The little black dress – it is the go-to staple of a woman’s wardrobe. If you don’t know what to wear, on a night out, to the office, or on a first date, then it’s comforting to remember that you can’t go far wrong with the LBD. And if you choose to wear it to a party then there are so many different variations of it around that you’re unlikely to be caught out in the same outfit as someone else and have to spend the night avoiding each other. But who had the first little black dress?
Well black has been around as a fabric dye for a very long time. When it first appeared it was a luxury because it was so expensive so only the very rich wore it, but throughout the 1800s black became more common and was the colour of mourning clothes. It’s association with all things funereal began to fade though as people started to notice that black was practical (good for hiding stains), stylish (it makes any accessories you wear with it really stand out), and slimming.
One of the first designers, and probably also one of the most famous designers, linked to the little black dress is Coco Chanel.
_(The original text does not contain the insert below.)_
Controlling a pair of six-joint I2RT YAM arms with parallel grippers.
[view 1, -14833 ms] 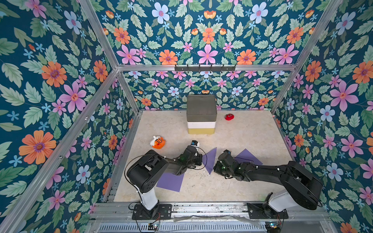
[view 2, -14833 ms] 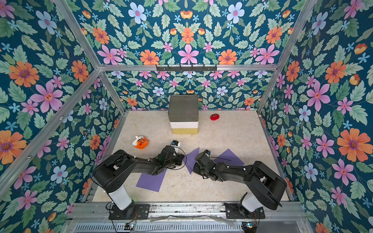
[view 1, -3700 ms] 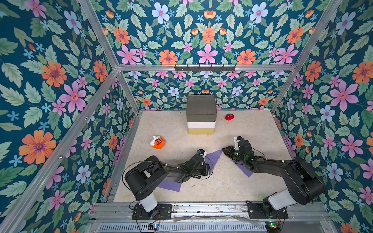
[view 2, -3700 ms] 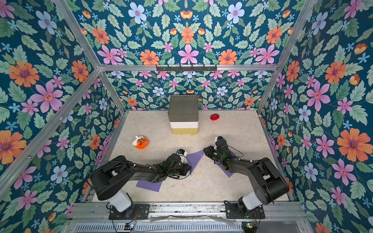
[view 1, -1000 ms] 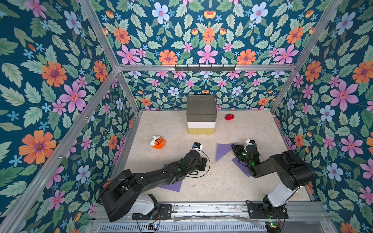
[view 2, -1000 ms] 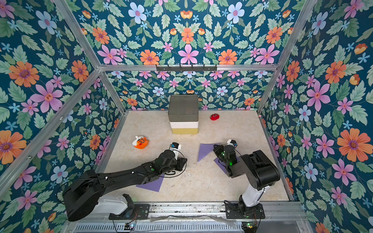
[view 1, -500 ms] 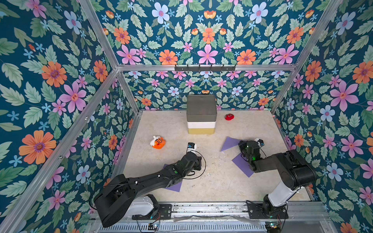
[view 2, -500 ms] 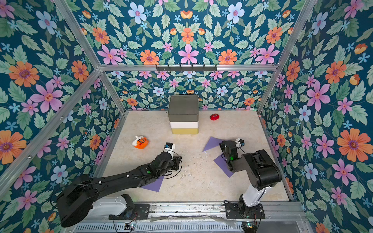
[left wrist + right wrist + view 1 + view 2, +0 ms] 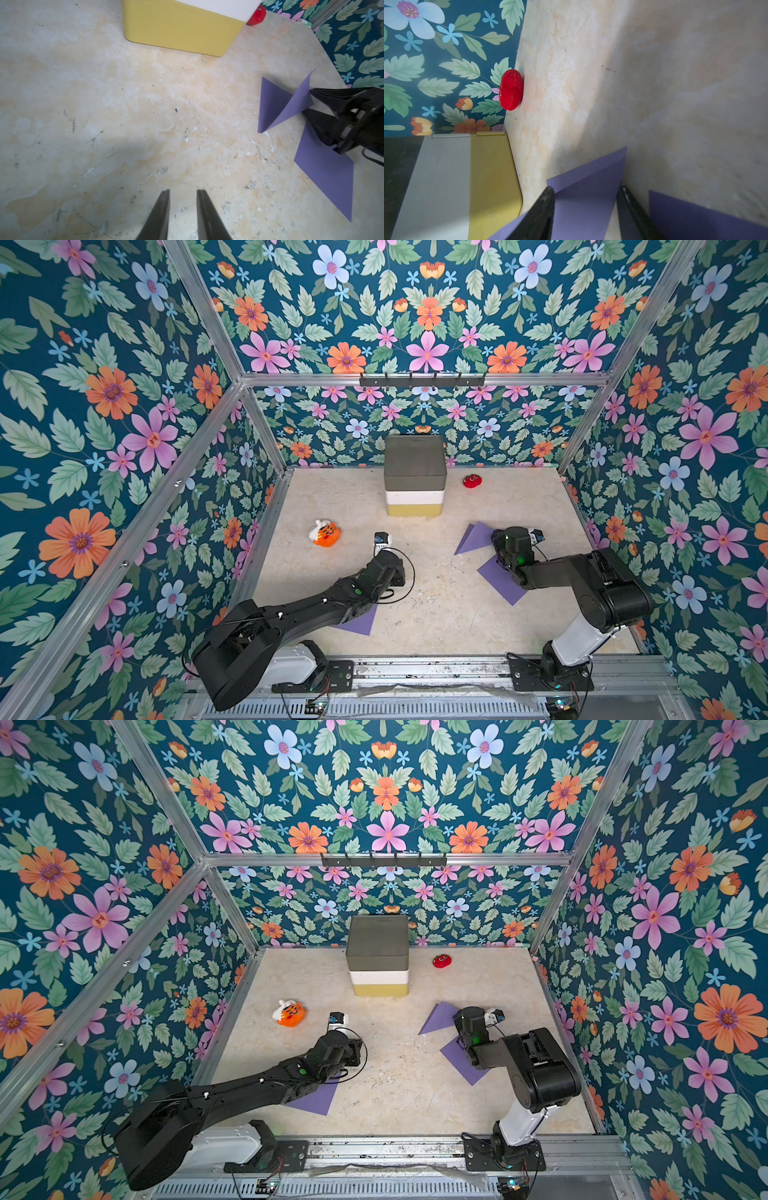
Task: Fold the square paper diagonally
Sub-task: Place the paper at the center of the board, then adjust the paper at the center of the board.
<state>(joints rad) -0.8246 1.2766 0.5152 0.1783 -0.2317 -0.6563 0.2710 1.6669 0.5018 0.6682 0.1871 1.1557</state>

In 1926 her simple, calf-length black dress was featured in an issue of Vogue and was called “Chanel’s Ford” (a nod to Henry Ford’s runaway success Model T car) and the magazine predicted that it would be “a sort of uniform for all women of taste.”
More black Chanel dresses featured in the magazine in following years and their popularity grew, but the trend really took off in the 1960s following the debut of Audrey Hepburn’s Givenchy dress that she wore while playing the character Holly Golightly in the classic film Breakfast at Tiffany’s.
There have been many iconic LBD’s since, and many, many different variations created; skater dresses, body-con, 1950s tea dress, cocktail, wiggle; the list goes on. Safe to say it’s a wardrobe essential for all no matter what your size, shape or style, and has become such a widely recognised presence in modern culture today that in 2010 the Oxford English Dictionary included the LBD acronym within its pages.